People can make lifestyle changes to modify their risk factors.

“Not eating a lot of prepared or fast foods, which may be really high in cholesterol, salt and sugar, and trying to develop a regular exercise program. Simply walking, which is like my poly pill because it reverses stress and it can help reduce sugar and your blood pressure.

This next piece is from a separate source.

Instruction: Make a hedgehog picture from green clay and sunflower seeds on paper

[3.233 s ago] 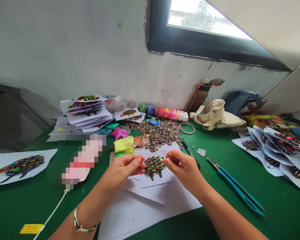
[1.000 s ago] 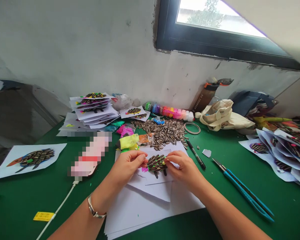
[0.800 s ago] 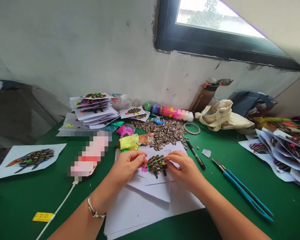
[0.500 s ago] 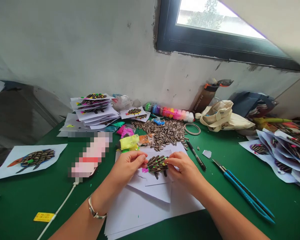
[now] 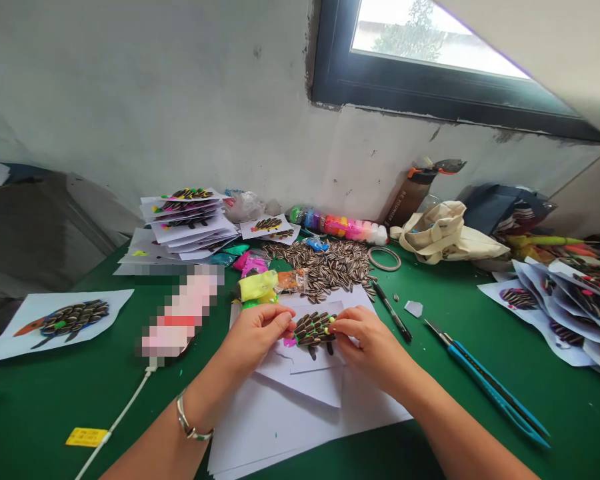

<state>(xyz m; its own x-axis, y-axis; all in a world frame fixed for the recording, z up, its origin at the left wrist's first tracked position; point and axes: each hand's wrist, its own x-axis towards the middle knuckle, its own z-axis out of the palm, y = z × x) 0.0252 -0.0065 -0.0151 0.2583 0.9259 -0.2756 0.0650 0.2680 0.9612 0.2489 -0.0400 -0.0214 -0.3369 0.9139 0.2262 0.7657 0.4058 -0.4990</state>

Not smoking, not doing illicit drugs,” Calhoun said. “To know your risk factors — I think that’s a big thing because a lot of the risk factors are silent.”

Heart disease and stroke are 80% preventable

Calhoun said raising awareness is especially important now because COVID-19 has put the fight against cardiovascular disease on the back burner.

You might hear the phrase GO RED, which means:

G: Get your numbers – Ask your doctor to check your blood pressure and cholesterol.

O: Own your lifestyle – Stop smoking, lose weight, exercise, and eat healthy.

R: Realize your Risk – Heart disease kills one of three women.

E: Educate your family – Make healthy food choices for you and your family.

D: Don’t be silent – Tell every woman you know that heart disease is the No. 1 killer of women.